Overview

Efficacy and Safety Study of Panobinostat in Participants With Metastatic Hormone Refractory Prostate Cancer

Status:
Completed

Trial end date:
2010-11-05

Target enrollment:
0

Participant gender:
Male

Summary

This Phase II single dose study was designed to characterize the safety, tolerability, and efficacy of intravenous (i.v.) panobinostat as a single-agent treatment in participants with hormone refractory prostate cancer.

Phase:

Phase 2

Accepts Healthy Volunteers?

Details

Lead Sponsor:

Novartis Pharmaceuticals

Treatments:

Hormones
Panobinostat

Criteria

Inclusion criteria:

- Confirmed diagnosis of adenocarcinoma of the prostate

- Participants with metastatic hormone refractory prostate cancer

- Participants that have had at least one, but not more than two prior cytotoxic
treatments for prostate cancer

- Evidence of disease progression by at least one of the following:

1. two or more lesions on bone scan

2. progressive measurable disease

3. two documented increases in prostate-specific antigen (PSA)

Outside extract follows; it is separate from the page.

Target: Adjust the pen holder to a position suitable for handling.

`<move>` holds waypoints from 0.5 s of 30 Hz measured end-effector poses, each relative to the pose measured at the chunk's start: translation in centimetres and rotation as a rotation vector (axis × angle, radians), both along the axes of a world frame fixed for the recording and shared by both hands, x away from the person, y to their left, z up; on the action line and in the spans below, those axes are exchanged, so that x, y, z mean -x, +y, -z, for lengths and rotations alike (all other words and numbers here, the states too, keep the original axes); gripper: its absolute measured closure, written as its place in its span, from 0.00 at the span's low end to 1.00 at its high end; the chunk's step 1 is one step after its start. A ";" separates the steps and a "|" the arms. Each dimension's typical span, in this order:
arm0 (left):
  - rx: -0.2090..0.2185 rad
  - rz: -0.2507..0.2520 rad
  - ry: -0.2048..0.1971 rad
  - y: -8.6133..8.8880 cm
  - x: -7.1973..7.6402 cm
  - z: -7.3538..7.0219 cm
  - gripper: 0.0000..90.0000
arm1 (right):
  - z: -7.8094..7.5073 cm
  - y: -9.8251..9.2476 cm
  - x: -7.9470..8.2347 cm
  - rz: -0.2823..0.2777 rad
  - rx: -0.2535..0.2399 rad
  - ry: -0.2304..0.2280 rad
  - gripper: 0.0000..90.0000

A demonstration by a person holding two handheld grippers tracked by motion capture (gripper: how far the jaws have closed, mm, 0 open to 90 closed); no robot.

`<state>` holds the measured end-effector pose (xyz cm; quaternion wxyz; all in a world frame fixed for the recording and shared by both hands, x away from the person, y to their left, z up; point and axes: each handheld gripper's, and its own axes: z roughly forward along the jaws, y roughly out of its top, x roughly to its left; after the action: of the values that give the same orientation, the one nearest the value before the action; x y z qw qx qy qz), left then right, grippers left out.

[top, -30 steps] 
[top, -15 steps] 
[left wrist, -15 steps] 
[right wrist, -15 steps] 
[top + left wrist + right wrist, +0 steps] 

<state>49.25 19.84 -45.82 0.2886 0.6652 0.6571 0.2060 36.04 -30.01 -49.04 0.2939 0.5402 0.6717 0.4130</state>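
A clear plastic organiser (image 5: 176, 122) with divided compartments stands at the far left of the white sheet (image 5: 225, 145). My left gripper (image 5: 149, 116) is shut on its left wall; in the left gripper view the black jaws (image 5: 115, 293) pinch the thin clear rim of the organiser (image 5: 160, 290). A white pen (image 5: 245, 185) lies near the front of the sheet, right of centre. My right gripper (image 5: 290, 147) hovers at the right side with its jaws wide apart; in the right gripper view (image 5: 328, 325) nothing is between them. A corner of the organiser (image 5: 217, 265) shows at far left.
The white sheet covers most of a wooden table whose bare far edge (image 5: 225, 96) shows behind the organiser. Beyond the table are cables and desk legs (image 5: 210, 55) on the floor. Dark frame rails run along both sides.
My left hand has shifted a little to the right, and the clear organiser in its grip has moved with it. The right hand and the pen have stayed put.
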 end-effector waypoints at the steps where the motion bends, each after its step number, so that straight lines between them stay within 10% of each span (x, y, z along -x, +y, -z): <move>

- Willing to use contraception throughout the study and for 12 weeks after study
completion

Exclusion criteria:

- History or clinical signs of central nervous system (CNS) disease

- History of other cancers not curatively treated with no evidence of disease for more
than 5 years

- Prior radiotherapy within 3 weeks of starting study treatment

- Prior radiopharmaceuticals (strontium, samarium)

- Impaired cardiac function

- Heart disease

- Liver or renal disease with impaired function

Other protocol-defined inclusion/exclusion criteria may apply.